BEGIN Material to process

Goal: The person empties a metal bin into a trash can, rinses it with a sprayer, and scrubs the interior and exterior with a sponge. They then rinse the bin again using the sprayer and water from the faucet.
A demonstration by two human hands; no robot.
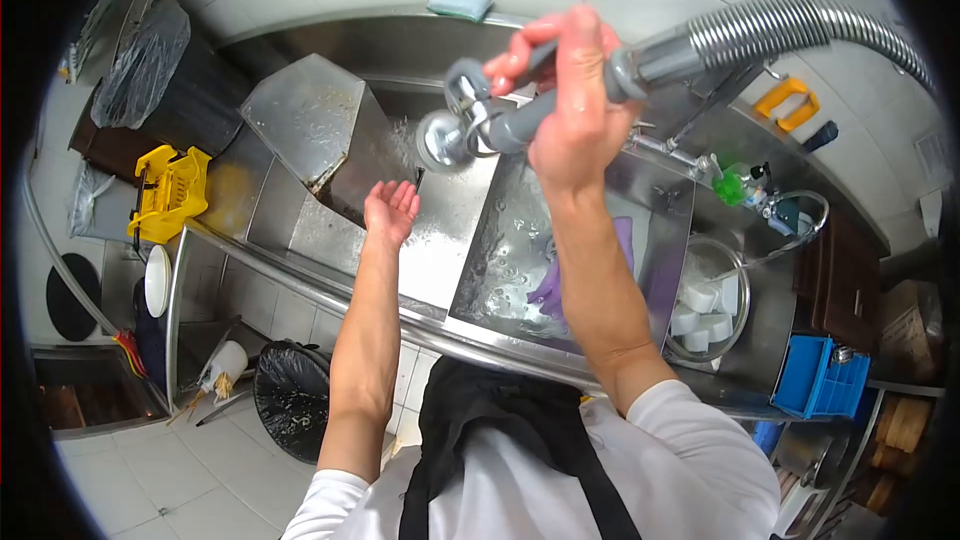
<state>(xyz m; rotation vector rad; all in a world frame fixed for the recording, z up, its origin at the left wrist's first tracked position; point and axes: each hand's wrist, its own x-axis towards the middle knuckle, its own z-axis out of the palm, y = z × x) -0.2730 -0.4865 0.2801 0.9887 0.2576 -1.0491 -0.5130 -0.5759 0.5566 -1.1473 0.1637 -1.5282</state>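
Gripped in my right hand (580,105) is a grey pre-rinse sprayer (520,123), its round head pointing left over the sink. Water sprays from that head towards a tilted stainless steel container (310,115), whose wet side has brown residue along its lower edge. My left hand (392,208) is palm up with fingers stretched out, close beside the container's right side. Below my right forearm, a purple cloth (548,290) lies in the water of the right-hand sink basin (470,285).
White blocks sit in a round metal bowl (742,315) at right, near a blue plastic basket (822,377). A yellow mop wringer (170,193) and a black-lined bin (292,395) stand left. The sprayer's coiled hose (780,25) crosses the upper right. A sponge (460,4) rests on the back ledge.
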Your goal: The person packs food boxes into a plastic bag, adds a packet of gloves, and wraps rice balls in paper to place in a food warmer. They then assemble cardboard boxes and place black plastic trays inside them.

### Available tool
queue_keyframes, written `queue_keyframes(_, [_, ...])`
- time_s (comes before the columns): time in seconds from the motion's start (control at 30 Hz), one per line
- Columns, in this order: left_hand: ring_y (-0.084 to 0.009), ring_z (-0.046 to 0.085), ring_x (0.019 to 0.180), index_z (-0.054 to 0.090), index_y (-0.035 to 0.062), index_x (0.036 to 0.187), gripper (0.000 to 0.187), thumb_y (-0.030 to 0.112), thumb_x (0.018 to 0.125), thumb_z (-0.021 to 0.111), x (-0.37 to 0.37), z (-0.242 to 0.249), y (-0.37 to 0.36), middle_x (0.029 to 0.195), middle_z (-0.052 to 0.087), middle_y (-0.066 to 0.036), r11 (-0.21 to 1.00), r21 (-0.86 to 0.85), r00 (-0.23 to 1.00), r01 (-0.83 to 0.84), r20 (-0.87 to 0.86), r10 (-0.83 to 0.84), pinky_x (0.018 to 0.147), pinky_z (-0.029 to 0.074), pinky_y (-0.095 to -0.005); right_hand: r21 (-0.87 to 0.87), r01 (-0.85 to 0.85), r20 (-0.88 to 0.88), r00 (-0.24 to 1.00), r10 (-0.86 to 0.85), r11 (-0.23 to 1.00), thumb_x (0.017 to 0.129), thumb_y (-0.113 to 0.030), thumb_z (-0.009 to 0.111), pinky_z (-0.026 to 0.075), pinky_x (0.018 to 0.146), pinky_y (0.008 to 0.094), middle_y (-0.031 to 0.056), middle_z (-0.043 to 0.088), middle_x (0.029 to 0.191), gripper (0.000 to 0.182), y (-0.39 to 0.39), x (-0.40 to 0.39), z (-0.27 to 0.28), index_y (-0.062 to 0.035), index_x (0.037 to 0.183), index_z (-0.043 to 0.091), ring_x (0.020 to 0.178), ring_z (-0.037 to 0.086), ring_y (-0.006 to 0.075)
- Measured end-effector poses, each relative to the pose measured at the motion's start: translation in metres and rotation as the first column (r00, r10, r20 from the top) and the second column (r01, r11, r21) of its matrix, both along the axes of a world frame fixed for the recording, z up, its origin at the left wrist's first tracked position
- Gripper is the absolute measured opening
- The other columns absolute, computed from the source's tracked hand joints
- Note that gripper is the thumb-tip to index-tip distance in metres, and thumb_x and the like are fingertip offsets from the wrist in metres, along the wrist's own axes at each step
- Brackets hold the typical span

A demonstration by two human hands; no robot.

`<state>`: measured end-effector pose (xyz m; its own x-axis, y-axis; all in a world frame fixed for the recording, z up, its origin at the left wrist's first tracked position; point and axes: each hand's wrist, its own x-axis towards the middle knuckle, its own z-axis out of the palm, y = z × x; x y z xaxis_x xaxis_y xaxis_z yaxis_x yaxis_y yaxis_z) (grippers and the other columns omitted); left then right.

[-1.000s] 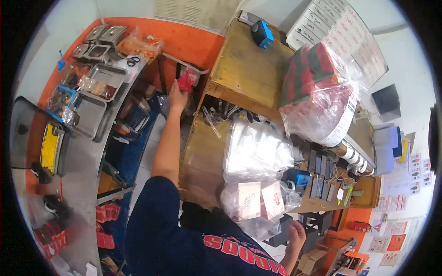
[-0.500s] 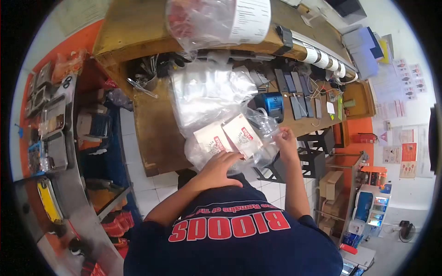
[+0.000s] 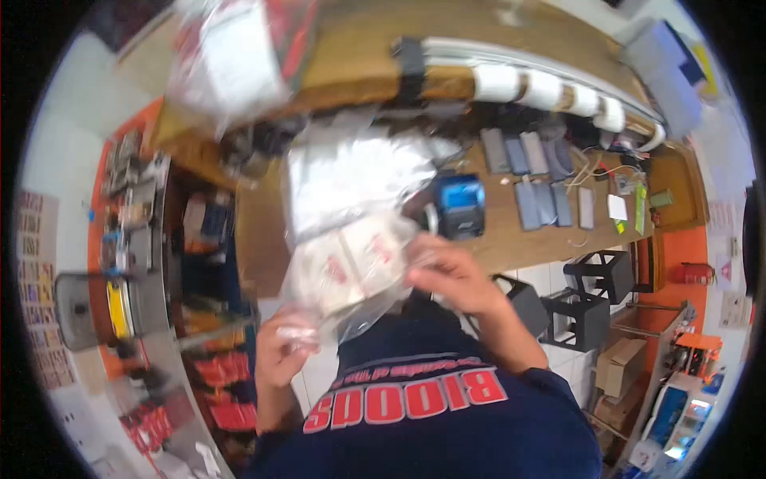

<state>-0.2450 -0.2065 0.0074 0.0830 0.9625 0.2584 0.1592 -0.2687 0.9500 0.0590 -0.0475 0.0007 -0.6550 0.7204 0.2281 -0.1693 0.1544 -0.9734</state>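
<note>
Between my two hands hangs a clear plastic bag (image 3: 371, 307) with two cream packets (image 3: 351, 263) side by side in it, each with red print. My left hand (image 3: 286, 347) is closed on the bag's lower left edge. At the bag's right edge my right hand (image 3: 455, 275) grips the plastic, thumb and fingers pressed together. Just beyond the bag, a stack of clear plastic sheets or bags (image 3: 343, 176) lies on the wooden desk (image 3: 259, 239). A blue and black device (image 3: 460, 206) stands right of the stack.
Several phone-like devices (image 3: 531, 156) and cables lie on the desk at the right. Above, a shelf (image 3: 351, 56) holds a wrapped bag (image 3: 239, 60) and white rolls (image 3: 542, 88). Black stools (image 3: 578, 319) stand at lower right, metal trays (image 3: 140, 203) at left.
My left hand has moved from the packets to the bag's left edge and closed on it. The bag is lifted and shifted left, and the view has turned.
</note>
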Motion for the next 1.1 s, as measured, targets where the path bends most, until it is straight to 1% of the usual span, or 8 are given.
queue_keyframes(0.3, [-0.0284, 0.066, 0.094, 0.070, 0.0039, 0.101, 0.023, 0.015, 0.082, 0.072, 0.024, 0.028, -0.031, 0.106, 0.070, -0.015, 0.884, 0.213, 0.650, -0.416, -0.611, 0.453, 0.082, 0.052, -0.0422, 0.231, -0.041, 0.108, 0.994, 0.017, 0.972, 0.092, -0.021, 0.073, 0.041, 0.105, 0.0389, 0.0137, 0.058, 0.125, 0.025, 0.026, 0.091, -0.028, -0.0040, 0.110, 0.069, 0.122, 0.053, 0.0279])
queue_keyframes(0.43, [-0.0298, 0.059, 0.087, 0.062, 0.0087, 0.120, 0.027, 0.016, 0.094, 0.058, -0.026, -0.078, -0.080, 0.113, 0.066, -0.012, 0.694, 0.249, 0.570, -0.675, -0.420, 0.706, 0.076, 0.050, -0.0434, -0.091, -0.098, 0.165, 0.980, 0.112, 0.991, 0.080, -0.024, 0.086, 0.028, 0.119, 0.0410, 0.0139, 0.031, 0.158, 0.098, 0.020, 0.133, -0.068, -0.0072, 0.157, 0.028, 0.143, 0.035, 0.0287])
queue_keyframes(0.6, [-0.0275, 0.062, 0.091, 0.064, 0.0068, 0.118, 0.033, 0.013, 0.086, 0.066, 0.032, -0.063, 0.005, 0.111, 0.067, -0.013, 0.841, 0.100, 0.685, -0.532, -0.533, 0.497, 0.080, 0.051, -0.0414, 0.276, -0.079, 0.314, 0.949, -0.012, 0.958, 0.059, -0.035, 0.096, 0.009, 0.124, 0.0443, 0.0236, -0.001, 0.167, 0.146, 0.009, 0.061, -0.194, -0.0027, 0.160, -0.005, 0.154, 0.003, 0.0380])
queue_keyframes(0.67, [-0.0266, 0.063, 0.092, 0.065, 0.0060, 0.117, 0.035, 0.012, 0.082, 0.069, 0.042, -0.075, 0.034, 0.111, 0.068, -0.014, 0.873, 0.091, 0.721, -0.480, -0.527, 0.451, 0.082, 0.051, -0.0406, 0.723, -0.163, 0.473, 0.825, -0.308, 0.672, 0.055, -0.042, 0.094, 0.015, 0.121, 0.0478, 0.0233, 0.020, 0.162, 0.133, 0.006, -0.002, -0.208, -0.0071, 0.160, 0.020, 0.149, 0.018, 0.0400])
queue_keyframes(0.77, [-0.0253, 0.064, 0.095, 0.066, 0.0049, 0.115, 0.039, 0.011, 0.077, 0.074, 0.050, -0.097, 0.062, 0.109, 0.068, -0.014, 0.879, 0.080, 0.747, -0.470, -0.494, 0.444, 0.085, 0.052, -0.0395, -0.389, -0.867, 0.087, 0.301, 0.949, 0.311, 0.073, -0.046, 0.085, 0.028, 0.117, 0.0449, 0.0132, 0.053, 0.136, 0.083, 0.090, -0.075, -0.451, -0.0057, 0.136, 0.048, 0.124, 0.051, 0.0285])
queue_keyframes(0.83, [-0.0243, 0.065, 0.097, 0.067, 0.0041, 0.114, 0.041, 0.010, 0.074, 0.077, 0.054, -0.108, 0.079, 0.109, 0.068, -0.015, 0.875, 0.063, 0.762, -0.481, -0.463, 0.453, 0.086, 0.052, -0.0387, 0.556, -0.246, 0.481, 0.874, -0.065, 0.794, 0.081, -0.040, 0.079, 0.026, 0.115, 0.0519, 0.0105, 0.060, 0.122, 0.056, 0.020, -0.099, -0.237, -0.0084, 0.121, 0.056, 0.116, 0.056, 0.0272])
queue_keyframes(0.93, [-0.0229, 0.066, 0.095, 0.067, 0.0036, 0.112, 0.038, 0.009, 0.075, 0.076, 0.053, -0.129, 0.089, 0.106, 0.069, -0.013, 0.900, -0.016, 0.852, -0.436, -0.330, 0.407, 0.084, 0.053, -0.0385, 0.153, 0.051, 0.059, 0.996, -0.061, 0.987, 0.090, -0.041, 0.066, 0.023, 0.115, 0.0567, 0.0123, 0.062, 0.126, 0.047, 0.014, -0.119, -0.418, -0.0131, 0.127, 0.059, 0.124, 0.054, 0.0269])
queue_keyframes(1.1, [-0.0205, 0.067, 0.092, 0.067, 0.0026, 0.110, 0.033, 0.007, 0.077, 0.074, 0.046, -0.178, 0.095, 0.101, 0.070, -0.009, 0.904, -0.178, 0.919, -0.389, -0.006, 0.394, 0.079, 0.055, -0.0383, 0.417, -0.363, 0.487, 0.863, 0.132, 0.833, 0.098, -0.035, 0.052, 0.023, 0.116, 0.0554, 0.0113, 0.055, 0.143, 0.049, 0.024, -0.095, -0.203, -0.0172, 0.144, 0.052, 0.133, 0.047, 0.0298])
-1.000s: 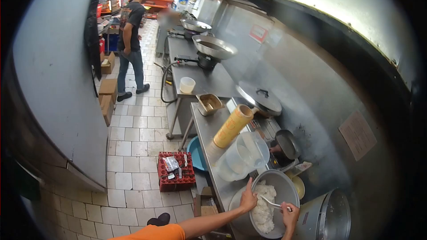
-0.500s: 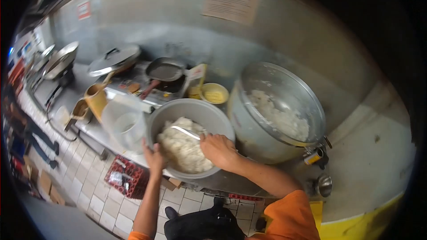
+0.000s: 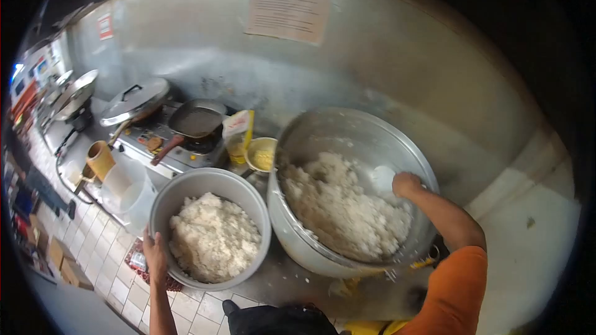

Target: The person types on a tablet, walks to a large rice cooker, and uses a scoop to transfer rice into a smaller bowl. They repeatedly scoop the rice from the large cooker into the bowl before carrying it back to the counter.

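My left hand point(image 3: 155, 255) rests against the outer left wall of a grey rice pot point(image 3: 162, 195), its fingers stretched upward. White cooked rice point(image 3: 214, 239) is heaped inside that pot. On the right, my right hand point(image 3: 407, 185) reaches inside a larger metal pot point(image 3: 413, 149), its fingers closed round a white rice paddle point(image 3: 383, 178). The paddle's handle is mostly hidden by the hand. More rice point(image 3: 347, 205) lies beneath it, spread over the pot's bottom and front side.
Behind the grey pot are a small bowl of yellow food point(image 3: 262, 156), a yellow-and-white packet point(image 3: 238, 136) and a frying pan point(image 3: 197, 119) on a stove. A clear plastic container point(image 3: 133, 195) and a bamboo-coloured cylinder point(image 3: 100, 158) stand left. A metal wall point(image 3: 372, 56) rises behind.
My right hand has moved with the paddle from the grey pot into the large pot on the right. My left hand stays at the grey pot's side. The view has swung right.
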A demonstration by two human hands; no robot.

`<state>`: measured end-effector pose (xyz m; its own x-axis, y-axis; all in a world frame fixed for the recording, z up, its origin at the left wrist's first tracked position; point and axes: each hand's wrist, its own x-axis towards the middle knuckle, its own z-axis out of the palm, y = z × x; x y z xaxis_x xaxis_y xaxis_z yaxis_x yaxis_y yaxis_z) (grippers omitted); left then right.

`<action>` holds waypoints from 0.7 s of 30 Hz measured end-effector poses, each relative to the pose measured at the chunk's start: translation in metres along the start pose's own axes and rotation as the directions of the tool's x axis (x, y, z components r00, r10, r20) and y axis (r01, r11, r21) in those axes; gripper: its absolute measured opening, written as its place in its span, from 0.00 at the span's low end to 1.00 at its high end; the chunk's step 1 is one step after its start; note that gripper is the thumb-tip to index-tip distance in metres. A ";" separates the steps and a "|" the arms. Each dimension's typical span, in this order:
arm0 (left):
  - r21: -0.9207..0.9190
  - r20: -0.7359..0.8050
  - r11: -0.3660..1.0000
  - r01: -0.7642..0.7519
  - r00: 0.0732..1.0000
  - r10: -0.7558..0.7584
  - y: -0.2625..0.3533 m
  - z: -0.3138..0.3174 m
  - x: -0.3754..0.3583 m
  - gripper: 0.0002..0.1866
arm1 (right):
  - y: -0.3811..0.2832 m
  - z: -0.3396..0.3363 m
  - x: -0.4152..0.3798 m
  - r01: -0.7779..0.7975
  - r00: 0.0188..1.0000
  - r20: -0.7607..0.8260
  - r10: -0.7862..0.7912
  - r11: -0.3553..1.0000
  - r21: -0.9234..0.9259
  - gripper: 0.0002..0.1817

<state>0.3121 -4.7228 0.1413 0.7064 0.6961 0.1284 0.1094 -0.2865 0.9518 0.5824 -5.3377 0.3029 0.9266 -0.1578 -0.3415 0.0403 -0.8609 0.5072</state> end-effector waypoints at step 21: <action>0.105 -0.155 0.994 -0.041 0.986 0.058 0.011 0.011 -0.005 0.25 | -0.081 -0.067 0.000 0.926 0.294 -0.673 -0.679 0.376 0.026 0.23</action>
<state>0.3171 -4.7366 0.1484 0.5942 0.7723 0.2248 0.1532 -0.3830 0.9110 0.6042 -5.2354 0.3147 0.4968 0.8635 0.0873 0.8638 -0.4822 -0.1461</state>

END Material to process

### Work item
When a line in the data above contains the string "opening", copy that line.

### Written answer
- Gripper is the absolute measured opening
`<action>` holds waypoints from 0.7 s of 30 Hz measured end-effector poses, each relative to the pose measured at the chunk's start: translation in metres along the start pose's own axes and rotation as the directions of the tool's x axis (x, y, z components r00, r10, r20) and y axis (r01, r11, r21) in those axes; gripper: its absolute measured opening, written as its place in its span, from 0.00 at the span's low end to 1.00 at its high end; the chunk's step 1 is one step after its start; note that gripper is the thumb-tip to index-tip distance in metres. A ";" separates the steps and a "|" the arms. Each dimension's typical span, in this order:

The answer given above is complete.